Clinical assessments of Alzheimer's disease (AD) progression rely on subjective evaluation of worsening function and memory loss. Research suggests that hippocampal volumetric magnetic resonance imaging (vMRI) in subjects with suspected predementia AD (PDAD [i.e., mild cognitive impairment (MCI)]) offers a complementary objective tool to diagnose AD progression, as well as to track disease course and potentially, treatment response. A systematic literature review was conducted to evaluate vMRI performance in subjects with suspected PDAD to predict risk of progression to AD-dementia and longitudinally track volume loss. Studies published in English (January 1995-October 2010) were considered. Data were extracted from studies reporting appropriate data for meta-analytical pooling, and random-effects meta-analyses of odds-ratios were performed. Of a total of 1164 citations screened, 29 studies examined hippocampal vMRI in MCI (suspected PDAD), with 14 suitable for the meta-analysis. Follow-up ranged from 1 to 2 years. Cox proportional hazards models showed that increased hippocampal atrophy correlated to a significantly higher risk of progression from MCI to AD-dementia. Sensitivity of vMRI to identify baseline MCI progressors ranged from 61%-93%; specificity ranged from 20%-80%. Altogether, 14 whole-hippocampus studies (1039 subjects) showed that subjects who progressed from MCI to AD-dementia showed significantly lower hippocampal volumes at baseline (odds-ratio 2.83; 95% CI: 2.14-3.74). Four studies (173 subjects) separated left- and right-hippocampus volume and data were meta-analyzed. While a slightly higher odds ratio was found for right-hippocampal volume (2.6 vs 2.0), the difference did not approach statistical significance. Longitudinal change in hippocampal volume, comparing MCI progressors to subjects stable in MCI, was also assessed.
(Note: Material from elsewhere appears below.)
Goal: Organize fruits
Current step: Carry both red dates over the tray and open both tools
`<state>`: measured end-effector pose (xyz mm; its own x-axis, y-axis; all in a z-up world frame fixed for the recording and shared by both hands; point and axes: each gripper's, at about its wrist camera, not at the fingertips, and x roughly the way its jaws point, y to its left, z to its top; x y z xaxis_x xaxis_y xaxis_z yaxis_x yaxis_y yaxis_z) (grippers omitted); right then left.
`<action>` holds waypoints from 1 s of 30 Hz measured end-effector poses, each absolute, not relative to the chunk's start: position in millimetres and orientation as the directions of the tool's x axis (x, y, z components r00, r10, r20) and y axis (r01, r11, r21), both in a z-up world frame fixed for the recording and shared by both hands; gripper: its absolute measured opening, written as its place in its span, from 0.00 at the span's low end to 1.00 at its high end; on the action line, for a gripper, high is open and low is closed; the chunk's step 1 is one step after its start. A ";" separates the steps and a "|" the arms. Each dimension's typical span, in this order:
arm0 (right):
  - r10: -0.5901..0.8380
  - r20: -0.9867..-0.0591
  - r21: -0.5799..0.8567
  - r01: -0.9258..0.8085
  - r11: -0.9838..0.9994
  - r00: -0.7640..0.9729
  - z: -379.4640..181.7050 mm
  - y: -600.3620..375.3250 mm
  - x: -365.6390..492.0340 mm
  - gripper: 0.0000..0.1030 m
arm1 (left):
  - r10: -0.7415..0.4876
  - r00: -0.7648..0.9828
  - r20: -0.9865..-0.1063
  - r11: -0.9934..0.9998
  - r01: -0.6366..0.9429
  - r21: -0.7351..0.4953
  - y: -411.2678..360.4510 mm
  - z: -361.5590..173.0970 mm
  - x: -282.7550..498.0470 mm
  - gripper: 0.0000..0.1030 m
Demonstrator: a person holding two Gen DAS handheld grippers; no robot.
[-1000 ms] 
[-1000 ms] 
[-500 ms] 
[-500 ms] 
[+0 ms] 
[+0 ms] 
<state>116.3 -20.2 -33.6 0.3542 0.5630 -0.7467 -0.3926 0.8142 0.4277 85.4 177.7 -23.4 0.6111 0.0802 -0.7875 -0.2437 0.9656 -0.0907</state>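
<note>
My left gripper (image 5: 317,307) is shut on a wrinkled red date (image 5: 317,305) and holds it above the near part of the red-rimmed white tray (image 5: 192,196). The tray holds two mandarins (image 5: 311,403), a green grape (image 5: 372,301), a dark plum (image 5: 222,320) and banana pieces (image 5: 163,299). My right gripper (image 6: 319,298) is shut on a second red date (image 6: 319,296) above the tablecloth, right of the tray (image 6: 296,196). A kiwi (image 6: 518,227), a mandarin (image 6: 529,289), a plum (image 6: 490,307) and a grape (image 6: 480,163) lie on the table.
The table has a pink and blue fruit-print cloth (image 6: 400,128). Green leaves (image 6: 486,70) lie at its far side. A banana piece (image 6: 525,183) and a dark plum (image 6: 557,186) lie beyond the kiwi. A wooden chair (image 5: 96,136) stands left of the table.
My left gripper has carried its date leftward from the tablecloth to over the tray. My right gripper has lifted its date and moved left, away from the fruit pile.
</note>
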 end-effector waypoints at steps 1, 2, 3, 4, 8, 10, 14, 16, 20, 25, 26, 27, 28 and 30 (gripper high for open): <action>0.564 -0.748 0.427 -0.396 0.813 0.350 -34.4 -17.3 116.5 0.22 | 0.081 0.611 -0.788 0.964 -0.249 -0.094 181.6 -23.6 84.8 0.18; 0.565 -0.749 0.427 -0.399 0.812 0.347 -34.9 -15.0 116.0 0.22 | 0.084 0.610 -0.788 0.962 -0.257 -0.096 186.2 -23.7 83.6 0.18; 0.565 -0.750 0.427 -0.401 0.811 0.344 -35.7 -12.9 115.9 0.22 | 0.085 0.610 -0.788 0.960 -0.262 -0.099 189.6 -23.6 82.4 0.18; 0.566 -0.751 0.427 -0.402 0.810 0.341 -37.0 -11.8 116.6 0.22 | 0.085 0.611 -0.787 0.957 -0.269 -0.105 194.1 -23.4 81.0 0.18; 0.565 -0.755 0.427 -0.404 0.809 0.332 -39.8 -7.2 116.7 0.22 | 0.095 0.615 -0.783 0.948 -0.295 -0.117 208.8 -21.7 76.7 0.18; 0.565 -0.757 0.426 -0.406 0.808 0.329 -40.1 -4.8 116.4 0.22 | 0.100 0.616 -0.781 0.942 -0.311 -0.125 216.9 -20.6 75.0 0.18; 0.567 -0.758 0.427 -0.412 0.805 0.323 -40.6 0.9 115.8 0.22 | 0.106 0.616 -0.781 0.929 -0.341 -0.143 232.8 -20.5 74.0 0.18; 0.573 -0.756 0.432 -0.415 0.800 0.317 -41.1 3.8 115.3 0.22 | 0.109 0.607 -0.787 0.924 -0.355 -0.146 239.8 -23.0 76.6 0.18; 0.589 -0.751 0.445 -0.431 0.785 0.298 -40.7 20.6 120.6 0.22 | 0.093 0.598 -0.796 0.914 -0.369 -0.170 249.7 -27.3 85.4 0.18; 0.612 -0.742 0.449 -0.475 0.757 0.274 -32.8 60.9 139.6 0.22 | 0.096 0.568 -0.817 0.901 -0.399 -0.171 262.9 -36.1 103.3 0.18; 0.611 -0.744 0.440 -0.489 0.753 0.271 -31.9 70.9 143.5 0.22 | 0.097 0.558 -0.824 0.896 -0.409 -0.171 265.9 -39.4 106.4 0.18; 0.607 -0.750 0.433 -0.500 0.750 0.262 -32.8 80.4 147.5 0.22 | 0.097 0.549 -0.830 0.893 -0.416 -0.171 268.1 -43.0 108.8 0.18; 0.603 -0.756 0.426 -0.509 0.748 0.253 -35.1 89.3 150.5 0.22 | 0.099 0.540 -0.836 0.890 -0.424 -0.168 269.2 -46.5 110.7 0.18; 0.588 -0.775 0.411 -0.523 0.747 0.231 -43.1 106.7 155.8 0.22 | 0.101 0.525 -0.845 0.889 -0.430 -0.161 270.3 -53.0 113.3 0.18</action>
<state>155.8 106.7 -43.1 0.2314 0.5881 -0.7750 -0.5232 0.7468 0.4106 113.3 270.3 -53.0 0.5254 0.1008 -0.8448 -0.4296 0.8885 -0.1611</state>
In all studies, subjects who progressed to AD-dementia demonstrated substantially higher annual hippocampal volume loss compared to non-progressors; progressors showed a 2-3 fold increase in annual volume loss compared to non-progressors. Total hippocampal volume has been shown to be a good predictor of progression from MCI to AD-dementia in many individual studies. Further work is needed to define optimal methods for identifying, a priori, those subjects at greatest risk for progressing to AD-dementia.